Observation data (J2000 epoch)
- Constellation: Grus
- Right ascension: 21^{h} 32^{m} 35.2^{s}
- Declination: −44° 04′ 03″
- Redshift: 0.00895
- Heliocentric radial velocity: 2,684 km/s
- Distance: 110.6 Mly
- Apparent magnitude (V): 11.6

Characteristics
- Type: SB0^0(s), LINER
- Apparent size (V): 2.1 x 1.3

Other designations
- ESO 287-36, AM 2129-441, MCG -7-44-22, PGC 66934

= NGC 7079 =

Galaxy in the constellation of Grus

NGC 7079 is a barred lenticular galaxy located about 110.58 million light-years away in the constellation of Grus.

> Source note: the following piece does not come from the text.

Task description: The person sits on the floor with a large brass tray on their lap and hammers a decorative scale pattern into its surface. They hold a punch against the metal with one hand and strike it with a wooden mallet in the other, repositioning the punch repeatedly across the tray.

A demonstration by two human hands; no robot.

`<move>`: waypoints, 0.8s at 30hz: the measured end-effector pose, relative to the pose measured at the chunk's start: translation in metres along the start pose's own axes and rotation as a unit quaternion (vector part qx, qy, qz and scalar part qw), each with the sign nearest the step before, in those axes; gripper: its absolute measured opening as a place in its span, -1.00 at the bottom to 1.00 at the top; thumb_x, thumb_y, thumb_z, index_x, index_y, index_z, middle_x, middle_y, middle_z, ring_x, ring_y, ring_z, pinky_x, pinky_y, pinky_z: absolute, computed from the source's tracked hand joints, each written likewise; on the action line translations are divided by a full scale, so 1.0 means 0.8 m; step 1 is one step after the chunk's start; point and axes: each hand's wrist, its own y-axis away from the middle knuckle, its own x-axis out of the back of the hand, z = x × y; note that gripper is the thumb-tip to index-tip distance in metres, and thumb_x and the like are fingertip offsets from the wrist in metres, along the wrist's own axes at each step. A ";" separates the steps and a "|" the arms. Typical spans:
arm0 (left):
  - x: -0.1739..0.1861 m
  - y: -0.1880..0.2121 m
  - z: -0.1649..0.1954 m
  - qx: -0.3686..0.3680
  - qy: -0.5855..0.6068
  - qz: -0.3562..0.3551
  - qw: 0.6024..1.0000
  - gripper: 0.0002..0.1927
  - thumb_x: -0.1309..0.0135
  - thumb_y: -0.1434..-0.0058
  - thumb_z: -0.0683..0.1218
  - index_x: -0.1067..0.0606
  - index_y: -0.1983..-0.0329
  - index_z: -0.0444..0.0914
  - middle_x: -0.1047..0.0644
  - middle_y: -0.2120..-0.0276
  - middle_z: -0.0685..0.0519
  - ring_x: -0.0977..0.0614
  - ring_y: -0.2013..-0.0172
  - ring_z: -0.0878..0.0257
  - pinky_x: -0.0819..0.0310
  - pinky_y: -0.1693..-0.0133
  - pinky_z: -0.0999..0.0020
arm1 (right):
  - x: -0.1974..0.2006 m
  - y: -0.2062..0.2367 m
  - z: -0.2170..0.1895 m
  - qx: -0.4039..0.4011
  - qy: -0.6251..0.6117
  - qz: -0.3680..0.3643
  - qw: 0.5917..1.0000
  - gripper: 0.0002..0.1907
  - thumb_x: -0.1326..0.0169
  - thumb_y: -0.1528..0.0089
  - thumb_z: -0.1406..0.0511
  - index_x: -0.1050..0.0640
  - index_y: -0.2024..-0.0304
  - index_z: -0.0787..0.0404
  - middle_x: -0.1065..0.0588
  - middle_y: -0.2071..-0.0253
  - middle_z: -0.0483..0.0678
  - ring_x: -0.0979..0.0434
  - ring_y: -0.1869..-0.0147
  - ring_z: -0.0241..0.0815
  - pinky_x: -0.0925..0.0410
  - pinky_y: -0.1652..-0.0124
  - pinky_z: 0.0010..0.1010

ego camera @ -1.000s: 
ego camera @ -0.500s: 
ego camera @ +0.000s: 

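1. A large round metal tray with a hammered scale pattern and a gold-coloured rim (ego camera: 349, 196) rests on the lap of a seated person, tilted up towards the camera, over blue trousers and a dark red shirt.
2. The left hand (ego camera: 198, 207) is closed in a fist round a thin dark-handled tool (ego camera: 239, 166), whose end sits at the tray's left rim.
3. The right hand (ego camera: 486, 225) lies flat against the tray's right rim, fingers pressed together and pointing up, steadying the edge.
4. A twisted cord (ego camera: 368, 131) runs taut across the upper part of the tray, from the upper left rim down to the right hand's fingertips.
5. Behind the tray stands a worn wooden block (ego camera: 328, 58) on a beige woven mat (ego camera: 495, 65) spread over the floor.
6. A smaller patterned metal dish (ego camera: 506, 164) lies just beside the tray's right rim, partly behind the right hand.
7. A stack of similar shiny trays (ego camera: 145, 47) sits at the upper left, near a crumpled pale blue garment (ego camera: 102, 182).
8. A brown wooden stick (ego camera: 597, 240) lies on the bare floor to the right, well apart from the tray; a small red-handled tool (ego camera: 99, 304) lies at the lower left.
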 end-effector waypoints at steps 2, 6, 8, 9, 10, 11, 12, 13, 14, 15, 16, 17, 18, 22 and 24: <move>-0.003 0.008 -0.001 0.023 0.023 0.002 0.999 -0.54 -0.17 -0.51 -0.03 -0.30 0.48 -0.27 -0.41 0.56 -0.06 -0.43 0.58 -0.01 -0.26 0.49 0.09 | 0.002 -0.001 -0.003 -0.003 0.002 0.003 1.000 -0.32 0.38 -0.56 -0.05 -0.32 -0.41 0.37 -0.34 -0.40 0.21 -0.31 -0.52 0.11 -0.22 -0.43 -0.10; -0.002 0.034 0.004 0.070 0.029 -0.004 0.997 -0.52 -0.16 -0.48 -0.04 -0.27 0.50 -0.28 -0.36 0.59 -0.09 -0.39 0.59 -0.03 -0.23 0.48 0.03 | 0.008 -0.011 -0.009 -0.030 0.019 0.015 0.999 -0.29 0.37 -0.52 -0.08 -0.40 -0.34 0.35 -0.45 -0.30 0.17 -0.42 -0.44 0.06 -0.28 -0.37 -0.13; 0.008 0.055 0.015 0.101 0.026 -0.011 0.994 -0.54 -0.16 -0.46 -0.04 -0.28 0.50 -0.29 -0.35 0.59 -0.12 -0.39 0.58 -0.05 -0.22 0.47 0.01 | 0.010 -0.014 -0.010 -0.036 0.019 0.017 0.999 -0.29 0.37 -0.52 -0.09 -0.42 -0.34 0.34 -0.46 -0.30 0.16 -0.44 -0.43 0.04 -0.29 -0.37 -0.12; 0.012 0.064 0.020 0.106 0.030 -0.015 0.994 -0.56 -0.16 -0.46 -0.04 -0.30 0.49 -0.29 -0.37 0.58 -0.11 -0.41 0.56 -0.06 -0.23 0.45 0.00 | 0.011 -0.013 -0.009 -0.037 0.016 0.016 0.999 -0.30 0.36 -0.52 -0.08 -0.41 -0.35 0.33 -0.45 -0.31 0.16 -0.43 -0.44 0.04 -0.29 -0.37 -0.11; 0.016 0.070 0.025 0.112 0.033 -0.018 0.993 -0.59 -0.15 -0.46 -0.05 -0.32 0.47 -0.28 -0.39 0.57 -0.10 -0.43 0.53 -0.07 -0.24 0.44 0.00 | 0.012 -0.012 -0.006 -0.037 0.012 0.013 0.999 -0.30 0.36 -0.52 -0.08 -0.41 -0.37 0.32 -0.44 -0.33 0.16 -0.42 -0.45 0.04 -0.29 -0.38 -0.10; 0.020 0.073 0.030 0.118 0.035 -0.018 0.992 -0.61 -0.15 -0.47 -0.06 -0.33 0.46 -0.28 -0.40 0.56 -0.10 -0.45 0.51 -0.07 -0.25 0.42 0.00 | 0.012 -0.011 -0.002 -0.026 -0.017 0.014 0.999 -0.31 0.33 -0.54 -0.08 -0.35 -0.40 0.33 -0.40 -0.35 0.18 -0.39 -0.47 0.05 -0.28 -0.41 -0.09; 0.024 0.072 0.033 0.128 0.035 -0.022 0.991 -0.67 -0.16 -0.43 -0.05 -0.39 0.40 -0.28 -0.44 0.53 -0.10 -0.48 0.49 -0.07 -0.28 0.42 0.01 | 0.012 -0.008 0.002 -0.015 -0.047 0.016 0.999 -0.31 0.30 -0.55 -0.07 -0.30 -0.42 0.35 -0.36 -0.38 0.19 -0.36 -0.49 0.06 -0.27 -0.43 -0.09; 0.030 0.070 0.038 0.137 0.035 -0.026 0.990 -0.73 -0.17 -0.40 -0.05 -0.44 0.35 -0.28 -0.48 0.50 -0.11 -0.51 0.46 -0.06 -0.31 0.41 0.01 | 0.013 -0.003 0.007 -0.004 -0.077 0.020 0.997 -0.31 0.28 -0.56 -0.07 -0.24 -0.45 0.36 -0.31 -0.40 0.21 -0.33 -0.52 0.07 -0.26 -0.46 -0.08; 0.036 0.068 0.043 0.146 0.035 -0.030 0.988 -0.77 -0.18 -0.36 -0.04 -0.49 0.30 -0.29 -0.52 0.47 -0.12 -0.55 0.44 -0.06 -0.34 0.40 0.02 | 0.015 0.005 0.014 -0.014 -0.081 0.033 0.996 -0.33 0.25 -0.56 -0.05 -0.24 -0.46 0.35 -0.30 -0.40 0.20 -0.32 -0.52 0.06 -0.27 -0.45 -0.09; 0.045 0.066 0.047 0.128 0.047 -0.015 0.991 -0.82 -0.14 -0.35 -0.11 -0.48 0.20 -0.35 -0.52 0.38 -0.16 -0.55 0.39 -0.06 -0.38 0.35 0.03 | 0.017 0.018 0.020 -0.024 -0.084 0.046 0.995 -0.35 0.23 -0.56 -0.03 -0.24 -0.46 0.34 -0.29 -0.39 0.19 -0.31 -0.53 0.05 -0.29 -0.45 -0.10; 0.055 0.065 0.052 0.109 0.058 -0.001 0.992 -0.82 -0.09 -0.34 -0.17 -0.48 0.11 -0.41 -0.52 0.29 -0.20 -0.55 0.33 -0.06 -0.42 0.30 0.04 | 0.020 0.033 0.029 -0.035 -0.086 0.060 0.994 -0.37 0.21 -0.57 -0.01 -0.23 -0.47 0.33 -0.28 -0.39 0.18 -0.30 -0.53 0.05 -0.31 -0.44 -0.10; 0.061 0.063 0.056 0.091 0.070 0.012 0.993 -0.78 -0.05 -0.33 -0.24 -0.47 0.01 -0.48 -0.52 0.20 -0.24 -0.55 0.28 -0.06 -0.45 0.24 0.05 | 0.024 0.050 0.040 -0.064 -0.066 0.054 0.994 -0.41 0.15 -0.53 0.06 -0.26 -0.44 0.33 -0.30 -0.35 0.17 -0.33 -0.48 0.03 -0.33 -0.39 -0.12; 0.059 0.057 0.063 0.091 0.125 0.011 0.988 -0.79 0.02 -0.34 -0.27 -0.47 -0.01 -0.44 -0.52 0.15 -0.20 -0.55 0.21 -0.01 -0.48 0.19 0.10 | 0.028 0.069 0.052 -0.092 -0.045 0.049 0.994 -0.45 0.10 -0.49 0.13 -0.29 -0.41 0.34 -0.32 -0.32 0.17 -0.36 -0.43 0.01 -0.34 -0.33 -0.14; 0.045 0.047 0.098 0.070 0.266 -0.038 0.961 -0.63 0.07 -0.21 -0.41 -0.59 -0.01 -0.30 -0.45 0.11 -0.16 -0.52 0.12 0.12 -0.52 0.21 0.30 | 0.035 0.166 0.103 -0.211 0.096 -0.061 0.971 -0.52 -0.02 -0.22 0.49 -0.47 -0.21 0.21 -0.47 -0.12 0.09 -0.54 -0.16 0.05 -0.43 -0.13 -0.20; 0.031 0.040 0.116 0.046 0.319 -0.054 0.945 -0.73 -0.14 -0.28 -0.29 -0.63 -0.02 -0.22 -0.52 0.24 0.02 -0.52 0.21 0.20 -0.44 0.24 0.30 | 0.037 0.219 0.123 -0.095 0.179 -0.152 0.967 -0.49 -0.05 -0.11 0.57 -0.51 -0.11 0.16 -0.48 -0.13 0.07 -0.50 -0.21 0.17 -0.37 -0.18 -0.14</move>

NGC 7079 is also classified as a LINER galaxy. It is tilted about 51° to the Earth's line of sight. NGC 7079 was discovered by astronomer John Herschel on September 6, 1834.

==Physical characteristics ==
NGC 7079 has a faint cigar-shaped bar with ansae at the ends, and there is another very faint spiral structure surrounding it. The rim of the disk also has a somewhat faint ring-like structure.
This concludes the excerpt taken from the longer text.